I expected my advisor to be disappointed with the amount of work I had not accomplished, because this felt like I had nothing to show for all the time I spent on the prep and data collection. I felt like I had a good sense of where I went wrong, so I tried to highlight that in my talk in the hopes that I wouldn’t come off as totally clueless. I left class feeling less like I made no progress and more like I only discovered a few ways to NOT do this research, which my advisor assured me was still valuable and still counted as progress. She specifically told me to reflect back on where I was as a researcher when I started this small project and compare it to where I am now. That exercise (which includes writing this post) has proven to be the most helpful in making me feel less bad.

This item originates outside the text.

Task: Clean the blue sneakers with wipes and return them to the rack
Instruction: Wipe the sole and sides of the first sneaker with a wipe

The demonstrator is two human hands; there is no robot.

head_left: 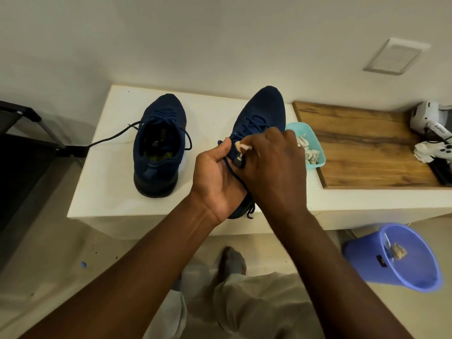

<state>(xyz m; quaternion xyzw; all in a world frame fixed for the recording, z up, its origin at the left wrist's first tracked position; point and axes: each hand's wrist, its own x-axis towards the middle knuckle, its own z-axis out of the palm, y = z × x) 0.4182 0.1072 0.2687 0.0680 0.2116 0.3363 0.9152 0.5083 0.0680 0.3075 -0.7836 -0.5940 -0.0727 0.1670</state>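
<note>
Left hand: grip curled round the rear of one blue sneaker at the front edge of the desk; right hand: grip pinches a white wipe against its tongue; second sneaker stands on the desk, well left; teal tray just right.

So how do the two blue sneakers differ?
The free sneaker stands untouched on the bench; the held sneaker is gripped by the left hand while the right hand presses a wipe to it. The free sneaker's opening shows; the held sneaker's is hidden by hands. Both are navy, toes toward the wall.
</note>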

Essentially, I think I overestimated how willing people actually are to help with a research project that they don’t get any percieved immediate benefit from. In my role, I am known as a problem solver, and with this project I’m simply collecting information that may or may not help me solve a problem. In fact, there is a good chance that this will bring more problems to light, and I think that may be off-putting to my collaborators, which is totally fair for them to think. Instead of limiting my participants to just one program, I think I need to expand to other programs that do this type of studio work and observe across all types of studios rather than focusing on one single studio experience.

My second category of problems, cheekily classified as “hindsight,” stemmed simply from a lack of planning on my part. I didn’t know what to expect in the field and I was ill-equipped to capture everything. I spent the entire time furiously typing to try to get everything down that was being said. I needed a recorder. There were times where I couldn’t hear the students speaking up front because of the room setup - it had high ceilings and exposed metal. Not great for carrying voices to a slightly hearing-impaired researcher in the back of the room. Rewriting my IRB will help overcome those issues.

The last thing that showed up as a problem was that lack of time on instructors’ parts. I was hoping to develop interventions to try to improve the studio experience online, and without cooperation I can’t do that part. In addition, there are only so many open studio sessions per semester, so you don’t get that many chances to intervene in some way. Adding more cases will help alleviate that issue of lack of opportunity, but I still need that buy in to do real intervention. So perhaps a DBR study is not the way to go with this. Still thinking about that one for sure.

I shared my slides at the top of this post. As I posted earlier, I’m trying to practice open scholarship and open pedagogy, so I made the slides viewable by anyone and I turned on commenting. Please feel free to leave your thoughts and I’ll try to respond if my commentary is needed. I’m also open to ideas for improvement or what I should explore more. Due to confidentiality restrictions in my data set I need to be mindful of what exactly I share, but I hope between my presenter notes, what I added to the slides, and what I’ve posted here, that may be enough to get a conversation going!